Not according to U.S. Copyright laws. Apparently there are exceptions to intellectual rights if someone is commissioned. The person who is commissioned has no intellectual rights to said product. The law states:
"(2) a work specially ordered or commissioned for use as a contribution to a collective work, as a part of a motion picture or other audiovisual work, as a translation, as a supplementary work, as a compilation, as an instructional text, as a test, as answer material for a test, or as an atlas, if the parties expressly agree in a written instrument signed by them that the work shall be considered a work made for hire. For the purpose of the foregoing sentence, a “supplementary work” is a work prepared for publication as a secondary adjunct to a work by another author for the purpose of introducing, concluding, illustrating, explaining, revising, commenting upon, or assisting in the use of the other work, such as forewords, afterwords, pictorial illustrations, maps, charts, tables, editorial notes, musical arrangements, answer material for tests, bibliographies, appendixes, and indexes, and an “instructional text” is a literary, pictorial, or graphic work prepared for publication and with the purpose of use in systematic instructional activities."

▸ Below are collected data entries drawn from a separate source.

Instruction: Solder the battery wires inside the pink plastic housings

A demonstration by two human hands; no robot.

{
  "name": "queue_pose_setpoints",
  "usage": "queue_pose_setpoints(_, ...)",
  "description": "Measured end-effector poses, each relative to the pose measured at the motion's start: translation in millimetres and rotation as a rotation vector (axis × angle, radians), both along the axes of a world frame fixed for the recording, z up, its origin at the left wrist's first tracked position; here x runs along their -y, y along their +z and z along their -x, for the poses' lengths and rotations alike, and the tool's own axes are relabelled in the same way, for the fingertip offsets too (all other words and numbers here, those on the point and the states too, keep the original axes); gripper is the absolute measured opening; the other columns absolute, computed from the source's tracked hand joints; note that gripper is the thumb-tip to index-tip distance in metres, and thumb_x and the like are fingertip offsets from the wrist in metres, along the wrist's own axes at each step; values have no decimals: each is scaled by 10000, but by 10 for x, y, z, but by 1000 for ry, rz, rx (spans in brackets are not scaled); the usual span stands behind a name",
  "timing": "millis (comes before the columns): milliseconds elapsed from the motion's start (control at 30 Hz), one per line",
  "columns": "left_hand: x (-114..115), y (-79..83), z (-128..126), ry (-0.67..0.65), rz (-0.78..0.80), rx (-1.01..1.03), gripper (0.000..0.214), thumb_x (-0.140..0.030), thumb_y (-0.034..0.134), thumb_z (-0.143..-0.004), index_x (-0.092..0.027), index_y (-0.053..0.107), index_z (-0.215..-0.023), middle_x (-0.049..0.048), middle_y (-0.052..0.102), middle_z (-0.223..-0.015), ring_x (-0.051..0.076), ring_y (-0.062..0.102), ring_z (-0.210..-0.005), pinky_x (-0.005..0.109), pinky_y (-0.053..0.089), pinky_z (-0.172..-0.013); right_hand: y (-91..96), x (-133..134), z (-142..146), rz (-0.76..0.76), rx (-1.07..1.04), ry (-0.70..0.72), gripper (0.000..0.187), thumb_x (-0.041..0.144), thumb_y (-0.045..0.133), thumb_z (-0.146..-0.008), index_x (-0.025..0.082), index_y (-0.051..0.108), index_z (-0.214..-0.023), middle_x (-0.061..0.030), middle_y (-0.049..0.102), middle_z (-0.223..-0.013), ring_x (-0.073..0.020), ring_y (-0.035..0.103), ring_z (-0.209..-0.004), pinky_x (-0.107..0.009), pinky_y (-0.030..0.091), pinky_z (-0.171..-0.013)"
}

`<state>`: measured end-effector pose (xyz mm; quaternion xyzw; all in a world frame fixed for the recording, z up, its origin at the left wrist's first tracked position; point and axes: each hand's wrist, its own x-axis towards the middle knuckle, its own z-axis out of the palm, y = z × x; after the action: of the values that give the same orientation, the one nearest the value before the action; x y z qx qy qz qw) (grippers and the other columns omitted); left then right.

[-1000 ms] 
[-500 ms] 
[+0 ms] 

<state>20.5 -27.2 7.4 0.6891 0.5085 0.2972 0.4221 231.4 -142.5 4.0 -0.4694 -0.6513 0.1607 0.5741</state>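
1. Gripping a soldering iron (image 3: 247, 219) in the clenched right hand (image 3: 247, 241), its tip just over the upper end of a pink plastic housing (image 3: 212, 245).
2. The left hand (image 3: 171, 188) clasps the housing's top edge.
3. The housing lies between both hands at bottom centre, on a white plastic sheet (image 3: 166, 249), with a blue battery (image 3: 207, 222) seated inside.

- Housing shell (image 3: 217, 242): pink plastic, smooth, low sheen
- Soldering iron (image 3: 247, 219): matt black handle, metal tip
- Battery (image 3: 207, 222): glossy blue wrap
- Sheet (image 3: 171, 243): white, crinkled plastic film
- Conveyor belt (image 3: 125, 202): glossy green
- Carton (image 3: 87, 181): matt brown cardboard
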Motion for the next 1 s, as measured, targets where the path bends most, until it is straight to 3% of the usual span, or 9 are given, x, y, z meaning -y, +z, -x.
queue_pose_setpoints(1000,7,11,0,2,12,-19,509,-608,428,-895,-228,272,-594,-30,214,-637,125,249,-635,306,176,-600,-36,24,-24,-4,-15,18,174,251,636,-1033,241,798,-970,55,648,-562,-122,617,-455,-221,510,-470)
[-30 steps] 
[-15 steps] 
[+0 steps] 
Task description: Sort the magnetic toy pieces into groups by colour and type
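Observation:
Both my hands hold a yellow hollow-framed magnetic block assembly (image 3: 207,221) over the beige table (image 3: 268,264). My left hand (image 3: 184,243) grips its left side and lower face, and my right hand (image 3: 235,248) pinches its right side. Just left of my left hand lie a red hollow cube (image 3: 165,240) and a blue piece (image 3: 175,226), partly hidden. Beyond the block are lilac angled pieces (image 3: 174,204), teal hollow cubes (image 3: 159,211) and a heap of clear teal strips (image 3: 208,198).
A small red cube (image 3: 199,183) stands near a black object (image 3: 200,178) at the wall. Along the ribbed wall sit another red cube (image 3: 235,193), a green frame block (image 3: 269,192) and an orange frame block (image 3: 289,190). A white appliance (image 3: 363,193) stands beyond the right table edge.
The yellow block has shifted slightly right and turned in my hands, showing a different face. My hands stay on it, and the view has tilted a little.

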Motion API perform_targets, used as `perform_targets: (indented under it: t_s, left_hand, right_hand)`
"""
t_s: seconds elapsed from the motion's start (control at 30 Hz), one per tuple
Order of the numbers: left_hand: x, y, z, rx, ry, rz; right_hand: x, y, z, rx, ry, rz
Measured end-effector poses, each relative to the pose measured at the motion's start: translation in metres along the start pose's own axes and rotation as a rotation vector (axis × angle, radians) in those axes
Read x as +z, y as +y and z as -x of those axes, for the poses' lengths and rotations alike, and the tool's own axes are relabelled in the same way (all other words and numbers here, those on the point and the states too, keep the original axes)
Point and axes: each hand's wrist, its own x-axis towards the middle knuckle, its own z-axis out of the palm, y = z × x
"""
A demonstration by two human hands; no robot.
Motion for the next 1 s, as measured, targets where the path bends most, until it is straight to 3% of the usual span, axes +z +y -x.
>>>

Now, why intellectual rights of ALL commissioned work don't belong to the one who did the commissioning, is beyond me. Makes absolutely no sense to pick and choose. Let's keep it simple. If you commission a work, then
you own all rights to it.
I thought it seemed illogical and unfair to grant intellectual rights to someone who was simply hired to produce something. It's nice to see that I wasn't alone in my thinking. But what is just as illogical and unfair is why
everything commissioned is not treated the same way.
I know!
Because doing so would eliminate the need for copyright lawyers. Logic requires but two laws to exist:
1. Were you commissioned by someone? If the answer is "Yes", then you have no intellectual property rights. All rights belong to the person who did the commissioning.
2. If you otherwise produced something on your own initiative, then you own ALL rights to said something.
100,000 lawyers would immediately be out of employment.